* [Work item]: Your task is to reproduce exactly the lines that run from the beginning of the data through the line where "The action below" appears.

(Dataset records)
== Segment start ==
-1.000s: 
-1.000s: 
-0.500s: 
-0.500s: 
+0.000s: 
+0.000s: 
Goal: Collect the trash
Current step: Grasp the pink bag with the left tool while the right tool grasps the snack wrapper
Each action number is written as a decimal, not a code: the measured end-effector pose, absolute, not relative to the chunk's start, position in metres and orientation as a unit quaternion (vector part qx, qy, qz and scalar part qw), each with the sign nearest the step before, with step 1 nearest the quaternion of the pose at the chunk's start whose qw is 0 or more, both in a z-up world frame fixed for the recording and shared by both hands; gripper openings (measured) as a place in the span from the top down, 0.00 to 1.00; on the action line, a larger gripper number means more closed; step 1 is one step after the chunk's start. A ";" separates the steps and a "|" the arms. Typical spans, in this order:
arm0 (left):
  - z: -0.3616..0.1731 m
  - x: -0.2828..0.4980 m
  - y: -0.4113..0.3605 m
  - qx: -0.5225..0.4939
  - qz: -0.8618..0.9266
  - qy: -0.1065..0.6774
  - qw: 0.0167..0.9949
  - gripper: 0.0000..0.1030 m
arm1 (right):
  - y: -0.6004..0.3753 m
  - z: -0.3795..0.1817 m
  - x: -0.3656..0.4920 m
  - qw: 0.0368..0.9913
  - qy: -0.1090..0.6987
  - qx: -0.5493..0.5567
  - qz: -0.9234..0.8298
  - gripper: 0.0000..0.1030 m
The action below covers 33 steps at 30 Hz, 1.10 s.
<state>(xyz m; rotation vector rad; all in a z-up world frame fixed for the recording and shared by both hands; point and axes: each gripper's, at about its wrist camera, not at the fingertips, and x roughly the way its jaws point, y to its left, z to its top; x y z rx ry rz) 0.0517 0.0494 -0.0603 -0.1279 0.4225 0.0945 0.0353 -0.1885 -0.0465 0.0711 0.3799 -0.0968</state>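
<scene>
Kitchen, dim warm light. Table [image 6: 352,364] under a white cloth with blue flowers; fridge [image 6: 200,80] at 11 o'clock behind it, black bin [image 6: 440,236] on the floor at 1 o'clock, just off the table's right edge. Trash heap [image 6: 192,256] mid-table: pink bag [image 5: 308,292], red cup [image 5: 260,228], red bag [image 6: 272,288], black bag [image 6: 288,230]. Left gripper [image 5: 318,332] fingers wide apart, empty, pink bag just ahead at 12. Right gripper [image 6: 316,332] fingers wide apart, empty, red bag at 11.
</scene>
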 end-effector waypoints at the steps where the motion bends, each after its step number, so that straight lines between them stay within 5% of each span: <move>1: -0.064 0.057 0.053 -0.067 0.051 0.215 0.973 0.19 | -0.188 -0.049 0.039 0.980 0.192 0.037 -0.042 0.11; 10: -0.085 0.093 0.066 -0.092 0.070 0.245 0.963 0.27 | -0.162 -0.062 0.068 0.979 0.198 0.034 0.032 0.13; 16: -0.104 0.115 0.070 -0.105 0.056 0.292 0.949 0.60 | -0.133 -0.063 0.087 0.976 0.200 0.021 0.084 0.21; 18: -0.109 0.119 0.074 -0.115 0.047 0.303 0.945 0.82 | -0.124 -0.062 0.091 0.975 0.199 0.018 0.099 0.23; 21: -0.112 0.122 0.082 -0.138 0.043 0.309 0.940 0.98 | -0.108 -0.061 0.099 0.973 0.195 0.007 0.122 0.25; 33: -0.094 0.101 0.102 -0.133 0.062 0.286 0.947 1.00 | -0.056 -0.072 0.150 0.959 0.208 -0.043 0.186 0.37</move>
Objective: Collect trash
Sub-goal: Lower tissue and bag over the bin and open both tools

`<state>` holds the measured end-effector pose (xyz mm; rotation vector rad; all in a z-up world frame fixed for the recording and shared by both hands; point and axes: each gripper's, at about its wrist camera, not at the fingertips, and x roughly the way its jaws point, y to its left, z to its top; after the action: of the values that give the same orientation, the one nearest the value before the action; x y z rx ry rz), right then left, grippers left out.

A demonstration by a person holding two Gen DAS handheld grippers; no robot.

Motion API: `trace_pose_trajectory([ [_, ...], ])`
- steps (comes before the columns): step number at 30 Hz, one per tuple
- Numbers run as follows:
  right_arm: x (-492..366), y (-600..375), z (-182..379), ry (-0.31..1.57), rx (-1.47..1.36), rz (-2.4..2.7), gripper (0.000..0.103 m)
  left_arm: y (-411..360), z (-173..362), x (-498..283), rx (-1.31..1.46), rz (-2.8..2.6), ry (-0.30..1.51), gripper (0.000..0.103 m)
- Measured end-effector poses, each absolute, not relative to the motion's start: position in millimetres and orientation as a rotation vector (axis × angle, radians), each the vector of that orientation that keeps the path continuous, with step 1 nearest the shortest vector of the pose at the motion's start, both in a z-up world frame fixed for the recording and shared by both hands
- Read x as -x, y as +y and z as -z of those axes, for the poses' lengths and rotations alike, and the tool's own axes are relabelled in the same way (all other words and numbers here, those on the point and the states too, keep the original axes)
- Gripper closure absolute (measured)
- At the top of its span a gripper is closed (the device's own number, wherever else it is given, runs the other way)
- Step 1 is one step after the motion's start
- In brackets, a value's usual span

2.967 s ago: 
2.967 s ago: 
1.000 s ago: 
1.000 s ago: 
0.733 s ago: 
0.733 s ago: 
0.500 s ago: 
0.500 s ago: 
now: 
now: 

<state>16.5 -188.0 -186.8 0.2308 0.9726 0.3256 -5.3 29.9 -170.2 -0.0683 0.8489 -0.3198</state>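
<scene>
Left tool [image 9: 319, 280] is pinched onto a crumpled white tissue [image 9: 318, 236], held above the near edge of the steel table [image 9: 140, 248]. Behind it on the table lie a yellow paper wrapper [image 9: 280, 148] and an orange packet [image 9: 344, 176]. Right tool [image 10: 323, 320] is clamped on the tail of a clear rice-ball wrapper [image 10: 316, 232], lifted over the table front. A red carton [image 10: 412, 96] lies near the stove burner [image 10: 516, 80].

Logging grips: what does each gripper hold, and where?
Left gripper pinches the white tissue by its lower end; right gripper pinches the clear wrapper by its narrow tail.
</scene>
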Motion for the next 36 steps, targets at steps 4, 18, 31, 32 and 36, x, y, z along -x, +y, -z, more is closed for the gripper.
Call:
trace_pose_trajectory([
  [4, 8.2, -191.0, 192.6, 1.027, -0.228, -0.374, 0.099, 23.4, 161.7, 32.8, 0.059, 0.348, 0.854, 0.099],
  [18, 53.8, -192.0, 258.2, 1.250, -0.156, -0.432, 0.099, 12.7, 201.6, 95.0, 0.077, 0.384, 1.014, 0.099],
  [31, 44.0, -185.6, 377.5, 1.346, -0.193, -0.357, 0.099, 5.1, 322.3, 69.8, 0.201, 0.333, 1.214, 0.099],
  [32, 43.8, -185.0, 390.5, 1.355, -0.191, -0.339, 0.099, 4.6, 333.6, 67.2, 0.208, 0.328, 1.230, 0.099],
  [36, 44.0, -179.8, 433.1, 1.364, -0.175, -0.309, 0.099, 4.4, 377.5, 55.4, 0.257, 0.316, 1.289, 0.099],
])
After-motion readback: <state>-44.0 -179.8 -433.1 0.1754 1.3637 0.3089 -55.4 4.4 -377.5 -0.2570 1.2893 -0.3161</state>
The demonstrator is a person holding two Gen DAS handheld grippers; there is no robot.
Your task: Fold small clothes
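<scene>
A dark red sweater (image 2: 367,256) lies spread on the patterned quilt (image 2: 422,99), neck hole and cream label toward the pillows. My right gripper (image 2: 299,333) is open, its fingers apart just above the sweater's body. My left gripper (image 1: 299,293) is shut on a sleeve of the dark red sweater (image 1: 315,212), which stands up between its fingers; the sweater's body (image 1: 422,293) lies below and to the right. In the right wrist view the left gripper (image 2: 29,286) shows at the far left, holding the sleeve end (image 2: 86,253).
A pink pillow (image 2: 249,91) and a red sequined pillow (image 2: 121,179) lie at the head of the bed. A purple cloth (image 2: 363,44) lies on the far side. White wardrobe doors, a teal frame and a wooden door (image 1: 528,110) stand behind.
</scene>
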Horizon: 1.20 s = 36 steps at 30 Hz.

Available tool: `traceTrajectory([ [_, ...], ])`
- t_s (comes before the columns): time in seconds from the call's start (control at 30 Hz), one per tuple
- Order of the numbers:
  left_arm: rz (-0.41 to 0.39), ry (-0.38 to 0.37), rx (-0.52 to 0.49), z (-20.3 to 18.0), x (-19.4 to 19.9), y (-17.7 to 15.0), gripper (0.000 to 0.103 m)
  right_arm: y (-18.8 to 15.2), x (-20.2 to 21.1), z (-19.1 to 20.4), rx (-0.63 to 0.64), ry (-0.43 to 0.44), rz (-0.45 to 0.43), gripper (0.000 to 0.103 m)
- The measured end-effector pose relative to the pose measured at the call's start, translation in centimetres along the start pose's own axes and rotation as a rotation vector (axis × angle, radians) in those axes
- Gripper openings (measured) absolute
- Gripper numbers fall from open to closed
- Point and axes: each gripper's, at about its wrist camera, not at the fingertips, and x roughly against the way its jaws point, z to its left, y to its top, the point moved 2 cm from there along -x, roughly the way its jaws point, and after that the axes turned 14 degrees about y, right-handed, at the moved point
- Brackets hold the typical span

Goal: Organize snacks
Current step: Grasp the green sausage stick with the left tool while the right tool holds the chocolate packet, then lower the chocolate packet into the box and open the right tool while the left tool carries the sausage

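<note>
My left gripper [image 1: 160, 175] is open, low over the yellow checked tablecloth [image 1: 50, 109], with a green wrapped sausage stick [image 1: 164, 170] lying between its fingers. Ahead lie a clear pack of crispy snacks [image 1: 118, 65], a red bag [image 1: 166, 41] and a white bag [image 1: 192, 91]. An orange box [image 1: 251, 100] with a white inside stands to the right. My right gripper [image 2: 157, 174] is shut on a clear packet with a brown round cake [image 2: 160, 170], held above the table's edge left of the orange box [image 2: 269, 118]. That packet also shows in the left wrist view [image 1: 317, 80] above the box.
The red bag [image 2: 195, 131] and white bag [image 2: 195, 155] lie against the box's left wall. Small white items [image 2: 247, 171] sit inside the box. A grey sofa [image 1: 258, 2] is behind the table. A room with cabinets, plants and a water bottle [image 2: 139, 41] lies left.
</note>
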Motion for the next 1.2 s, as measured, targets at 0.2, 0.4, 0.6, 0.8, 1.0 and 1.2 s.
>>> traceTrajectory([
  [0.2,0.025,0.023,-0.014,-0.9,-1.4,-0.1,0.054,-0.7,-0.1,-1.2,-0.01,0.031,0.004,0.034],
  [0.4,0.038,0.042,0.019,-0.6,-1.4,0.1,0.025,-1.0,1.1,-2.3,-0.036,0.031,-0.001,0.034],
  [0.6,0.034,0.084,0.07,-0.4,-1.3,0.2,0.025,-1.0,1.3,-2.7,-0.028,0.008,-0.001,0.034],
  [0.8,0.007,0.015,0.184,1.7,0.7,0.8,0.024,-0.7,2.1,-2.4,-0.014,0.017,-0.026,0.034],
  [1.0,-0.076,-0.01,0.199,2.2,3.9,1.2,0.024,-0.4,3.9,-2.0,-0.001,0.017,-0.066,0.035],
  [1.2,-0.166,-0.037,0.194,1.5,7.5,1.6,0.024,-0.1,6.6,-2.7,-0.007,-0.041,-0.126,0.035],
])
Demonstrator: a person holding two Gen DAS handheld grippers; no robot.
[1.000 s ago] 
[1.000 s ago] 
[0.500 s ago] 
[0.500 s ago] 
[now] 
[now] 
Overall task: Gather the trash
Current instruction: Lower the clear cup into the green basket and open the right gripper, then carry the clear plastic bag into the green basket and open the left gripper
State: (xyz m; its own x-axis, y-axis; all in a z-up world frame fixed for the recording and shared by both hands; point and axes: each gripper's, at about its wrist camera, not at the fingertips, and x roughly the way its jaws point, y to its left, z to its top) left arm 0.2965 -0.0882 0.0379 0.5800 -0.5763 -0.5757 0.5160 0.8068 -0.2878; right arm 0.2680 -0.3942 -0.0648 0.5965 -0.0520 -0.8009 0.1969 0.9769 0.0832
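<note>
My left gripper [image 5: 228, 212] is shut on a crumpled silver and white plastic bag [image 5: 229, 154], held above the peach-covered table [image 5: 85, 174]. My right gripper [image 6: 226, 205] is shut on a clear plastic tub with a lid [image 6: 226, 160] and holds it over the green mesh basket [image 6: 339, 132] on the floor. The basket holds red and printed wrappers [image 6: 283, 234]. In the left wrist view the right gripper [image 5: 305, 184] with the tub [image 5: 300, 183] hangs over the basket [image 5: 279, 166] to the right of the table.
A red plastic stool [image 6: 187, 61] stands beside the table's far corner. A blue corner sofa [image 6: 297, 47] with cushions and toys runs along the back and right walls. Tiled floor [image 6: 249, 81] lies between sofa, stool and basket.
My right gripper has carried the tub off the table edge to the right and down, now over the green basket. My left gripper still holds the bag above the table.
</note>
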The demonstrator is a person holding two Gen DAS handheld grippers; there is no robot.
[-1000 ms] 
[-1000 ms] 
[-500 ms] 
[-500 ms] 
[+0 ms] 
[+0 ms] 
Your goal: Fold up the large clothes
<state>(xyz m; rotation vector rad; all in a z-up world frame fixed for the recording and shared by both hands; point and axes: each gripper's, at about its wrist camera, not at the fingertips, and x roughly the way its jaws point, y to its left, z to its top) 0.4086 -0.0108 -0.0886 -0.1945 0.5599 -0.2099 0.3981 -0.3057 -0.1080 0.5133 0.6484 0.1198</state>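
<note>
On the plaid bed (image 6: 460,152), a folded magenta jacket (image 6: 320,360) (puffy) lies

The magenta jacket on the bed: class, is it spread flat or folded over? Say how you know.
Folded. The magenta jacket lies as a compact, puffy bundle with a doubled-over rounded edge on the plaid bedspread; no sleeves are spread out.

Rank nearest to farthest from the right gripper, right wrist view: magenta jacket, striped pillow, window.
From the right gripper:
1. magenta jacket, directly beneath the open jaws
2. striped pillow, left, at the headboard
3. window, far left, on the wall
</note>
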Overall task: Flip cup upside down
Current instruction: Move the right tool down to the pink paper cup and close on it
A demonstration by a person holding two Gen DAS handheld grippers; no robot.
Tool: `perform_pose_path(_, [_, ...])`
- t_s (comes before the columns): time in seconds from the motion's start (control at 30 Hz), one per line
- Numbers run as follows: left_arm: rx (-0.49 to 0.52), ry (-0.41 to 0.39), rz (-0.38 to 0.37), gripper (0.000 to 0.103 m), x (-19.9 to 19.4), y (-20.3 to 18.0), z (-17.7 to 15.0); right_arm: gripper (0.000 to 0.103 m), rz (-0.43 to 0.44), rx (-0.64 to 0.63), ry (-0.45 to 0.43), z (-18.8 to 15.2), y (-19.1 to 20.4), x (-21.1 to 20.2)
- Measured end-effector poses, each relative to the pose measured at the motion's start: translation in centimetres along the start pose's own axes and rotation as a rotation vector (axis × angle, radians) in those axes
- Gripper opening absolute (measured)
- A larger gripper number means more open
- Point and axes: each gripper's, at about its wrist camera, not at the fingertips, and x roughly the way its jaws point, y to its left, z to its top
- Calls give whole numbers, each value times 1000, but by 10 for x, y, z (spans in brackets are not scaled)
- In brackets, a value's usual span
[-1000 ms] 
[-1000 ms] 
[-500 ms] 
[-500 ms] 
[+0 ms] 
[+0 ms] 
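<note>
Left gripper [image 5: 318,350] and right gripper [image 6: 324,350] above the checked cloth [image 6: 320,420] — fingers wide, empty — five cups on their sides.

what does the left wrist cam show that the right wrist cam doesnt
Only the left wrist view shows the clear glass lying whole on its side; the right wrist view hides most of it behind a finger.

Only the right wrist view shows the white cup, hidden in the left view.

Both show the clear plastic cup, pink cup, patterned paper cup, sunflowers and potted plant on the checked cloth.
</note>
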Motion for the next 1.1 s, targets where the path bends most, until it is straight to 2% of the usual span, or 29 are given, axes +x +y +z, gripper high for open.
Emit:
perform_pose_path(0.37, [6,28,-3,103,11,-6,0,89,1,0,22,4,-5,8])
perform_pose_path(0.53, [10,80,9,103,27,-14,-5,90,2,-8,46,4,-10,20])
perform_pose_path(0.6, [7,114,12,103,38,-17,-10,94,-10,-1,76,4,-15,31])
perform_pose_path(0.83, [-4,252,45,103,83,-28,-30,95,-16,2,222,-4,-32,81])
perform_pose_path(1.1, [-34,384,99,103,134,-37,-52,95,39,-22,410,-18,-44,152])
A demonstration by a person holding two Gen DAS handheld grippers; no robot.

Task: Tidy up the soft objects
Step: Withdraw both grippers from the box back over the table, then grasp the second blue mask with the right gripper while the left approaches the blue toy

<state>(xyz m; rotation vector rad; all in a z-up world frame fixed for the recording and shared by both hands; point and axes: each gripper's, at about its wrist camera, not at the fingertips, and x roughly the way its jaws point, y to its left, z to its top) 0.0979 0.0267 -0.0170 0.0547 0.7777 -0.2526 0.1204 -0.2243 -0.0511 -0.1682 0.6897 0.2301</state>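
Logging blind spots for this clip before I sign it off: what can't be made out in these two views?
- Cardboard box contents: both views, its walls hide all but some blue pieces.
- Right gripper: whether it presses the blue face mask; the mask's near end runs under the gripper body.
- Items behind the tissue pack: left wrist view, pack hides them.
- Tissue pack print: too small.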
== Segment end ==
* [Result for this exercise]:
-1.000s: 
-1.000s: 
-0.500s: 
-0.500s: 
+0.000s: 
+0.000s: 
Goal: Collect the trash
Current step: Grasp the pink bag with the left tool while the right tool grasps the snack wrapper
Each action number is written as a decimal, not a code: the measured end-effector pose, absolute, not relative to the chunk's start, position in metres and orientation as a unit quaternion (vector part qx, qy, qz and scalar part qw), each with the sign nearest the step before, with step 1 nearest the quaternion of the pose at the chunk's start whose qw is 0 or more, both in a z-up world frame fixed for the recording and shared by both hands; gripper openings (measured) as a place in the span from the top down, 0.00 to 1.00; on the action line, a larger gripper number means more closed; step 1 is one step after the chunk's start. A ";" separates the steps and a "|" the arms. Typical spans, in this order:
arm0 (left):
  - z: -0.3616..0.1731 m
  - x: -0.2828..0.4980 m
  - y: -0.4113..0.3605 m
  - qx: -0.5225..0.4939
  - qz: -0.8618..0.9266
  - qy: -0.1065..0.6774
  - qw: 0.0167..0.9949
  - gripper: 0.0000..0.1030 m
arm1 (right):
  - y: -0.6004..0.3753 m
  - z: -0.3795..0.1817 m
  - x: -0.3656..0.4920 m
  - qw: 0.0368..0.9913
  - qy: -0.1090..0.6987
  - qx: -0.5493..0.5567
  - qz: -0.9234..0.8298
  - gripper: 0.0000..0.1030 m
The action below covers 33 steps at 30 Hz, 1.10 s.

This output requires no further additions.